No surprise again: The money went toward winning favorable provisions in the mortgage rescue plan now being debated by Congress, the Journal reported in a weekend story.
None of this is surprising because everyone knows that money talks in Congress. Still, the Journal’s story had some interesting specifics about just how loudly the housing industry speaks, and how clearly it is heard:
The contributions serve as carrot and stick, awarded to lawmakers who share the groups’ positions and withheld from those who don’t. When the National Association of Home Builders wasn’t getting what it wanted in the housing bill, it shut off the campaign-cash spigot. The group’s chief executive, Jerry Howard, said it withdrew contributions until Congress included measures it wanted, including a credit for first-time home buyers. The group’s members made 300 visits to lawmakers and 1,200 phone calls demanding action, and the group’s board voted to resume contributions when the measure began to take a shape more to its liking. The bill now includes an $8,000 tax credit for first-time home buyers, which was also high on the wish list of the National Association of Realtors.

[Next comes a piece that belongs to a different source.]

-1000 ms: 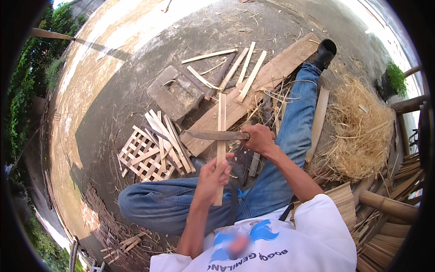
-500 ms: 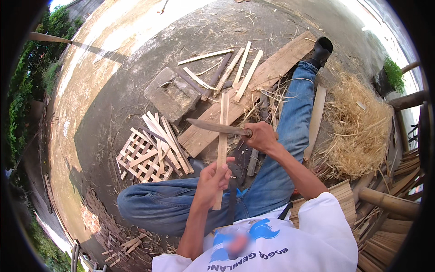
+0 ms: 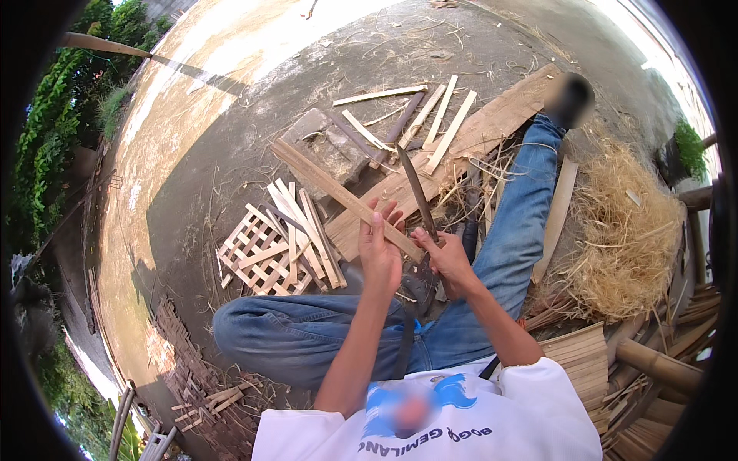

Another great detail: Big donors include Countrywide Financial Corp. and recipients include lawmakers with key roles in the rescue bill. Let’s just go ahead and name them, thanks to the Journal:
On the Senate Banking Committee, they include Chairman Christopher Dodd (D., Conn.), ranking Republican Richard Shelby of Alabama, and Sen. Elizabeth Dole (R., N.C.). On the House Financial Services Committee, recipients include Rep. Paul Kanjorski (D., Pa.), committee Chairman Barney Frank (D., Mass.) and Rep. Spencer Bachus (R., Ala.)
And a final non-surprise. Lawmakers say the money doesn’t influence their positions on legislation. Neither the lawmakers, nor the Journal, addressed the question of whether anyone hears the needs of those outside the housing industry - say, families facing foreclosure - who don’t have anywhere near the same amount of money to spend on lobbying and donations.